Sending love and support to everyone going through a difficult patch x

Onewildandpreciouslife · 21/01/2023 07:33

Morning all!
Lovely to hear from you @SillyLittleMargaret ! You sound like you have a great day planned. Happy birthday to DS!

Sounds very positive from DD @WendyWagon .Are you going to be able to relax this weekend?

With my DH it’s the moods I struggle with. He spends a lot of time being angry (usually with inanimate objects, never directly with me, although I do think he has an internal monologue that he’s the only one who does anything round the house so huffs and puffs a lot). It just gets me down, and though I try not to absorb them it’s hard. So many times I drank just to escape them - now I just have to mentally or physically distance myself from the vibes - it’s hard in the evenings so another reason to look forward to lighter nights!

I have a lovely quiet weekend of gym, runs and a trip to a rugby game planned (they have even improved their AF offering at the rugby ground- it’s a miracle!)

Have a good weekend all

SillyLittleMargaret · 21/01/2023 07:52

On a technical note...quite a few of you have mentioned that OP's search up names and posts - how do they do this?

Onewildandpreciouslife · 21/01/2023 08:02

If you go to advanced search, you can search by user name. I’ve never tried it before- just did it for an old username of mine - a weird step back in time that’s not improved my mood- time to hit the gym!

Newmum738 · 21/01/2023 09:12

Went out for a work thing last night with my old team. I know where we were going would have a very poor AF offering and I wasn't wrong. I still don't feel great today just after a late night and too much sugar! I'm grateful for not drinking atm because with everything going on in my personal life I'd be totally dependent if I was.

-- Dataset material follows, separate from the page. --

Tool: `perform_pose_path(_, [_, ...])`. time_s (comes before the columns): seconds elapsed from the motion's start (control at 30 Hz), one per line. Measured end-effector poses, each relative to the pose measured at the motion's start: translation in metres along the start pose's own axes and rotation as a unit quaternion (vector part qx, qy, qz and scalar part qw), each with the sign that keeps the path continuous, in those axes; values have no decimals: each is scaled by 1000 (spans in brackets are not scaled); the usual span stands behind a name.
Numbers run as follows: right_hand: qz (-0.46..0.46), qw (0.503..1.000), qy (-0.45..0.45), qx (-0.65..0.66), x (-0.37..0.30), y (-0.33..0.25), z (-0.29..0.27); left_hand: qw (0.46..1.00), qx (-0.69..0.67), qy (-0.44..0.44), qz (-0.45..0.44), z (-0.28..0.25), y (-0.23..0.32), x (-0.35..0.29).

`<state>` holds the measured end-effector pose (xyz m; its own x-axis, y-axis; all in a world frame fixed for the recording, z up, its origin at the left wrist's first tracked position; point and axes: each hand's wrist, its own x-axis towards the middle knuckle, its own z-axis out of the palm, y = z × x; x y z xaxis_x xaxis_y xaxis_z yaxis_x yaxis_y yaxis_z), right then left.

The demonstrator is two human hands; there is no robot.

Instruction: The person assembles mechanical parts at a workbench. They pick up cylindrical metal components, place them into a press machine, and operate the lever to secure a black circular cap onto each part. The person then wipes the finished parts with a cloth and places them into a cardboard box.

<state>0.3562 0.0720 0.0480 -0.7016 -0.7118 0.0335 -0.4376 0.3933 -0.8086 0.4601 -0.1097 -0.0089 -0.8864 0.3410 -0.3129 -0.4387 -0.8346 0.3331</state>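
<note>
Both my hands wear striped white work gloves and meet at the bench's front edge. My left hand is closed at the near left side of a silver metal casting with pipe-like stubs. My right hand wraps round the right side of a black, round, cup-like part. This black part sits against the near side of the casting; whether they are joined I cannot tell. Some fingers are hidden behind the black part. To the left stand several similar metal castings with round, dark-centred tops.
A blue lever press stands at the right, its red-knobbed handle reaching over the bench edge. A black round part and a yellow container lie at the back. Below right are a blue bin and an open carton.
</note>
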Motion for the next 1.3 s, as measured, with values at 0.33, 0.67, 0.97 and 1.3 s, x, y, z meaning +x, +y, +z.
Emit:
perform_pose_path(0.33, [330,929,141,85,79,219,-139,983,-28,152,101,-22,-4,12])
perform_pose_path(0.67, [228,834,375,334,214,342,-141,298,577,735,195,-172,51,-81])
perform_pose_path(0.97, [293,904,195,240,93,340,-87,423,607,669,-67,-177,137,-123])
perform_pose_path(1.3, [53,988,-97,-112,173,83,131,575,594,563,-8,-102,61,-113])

WendyWagon · 21/01/2023 10:03

Good morning all.
Just had the cooked breakfast. Marvellous as very cold here.
I have a funny feeling this might be mine and DHs first weekend alone in 23 years!
DD messaging so that is good. They have a freshers party tonight. She doesn't drink at all and is very intolerant of boozers so let's hope she doesn't feel too out of the crowd.
The beauty company I am working with own a luxury gin brand. I might have found someone to make us an af collection!
Books for me today.

Crunchymum · 21/01/2023 11:28

We have another birthday in the house today. @SillyLittleMargaret mine is a little younger though (DC2 is 8 today!). We have a family party later. I'm testing out an AF cider and if anyone wants booze they need to bring their own yes I know its a kids party but there you go shopping trip just me and the 8yo tomorrow. God help me 😀

Kindtomyself · 21/01/2023 11:31

@WendyWagon I'm looking for a good face cream. I'm 51 and skin quite dry. What do you recommend?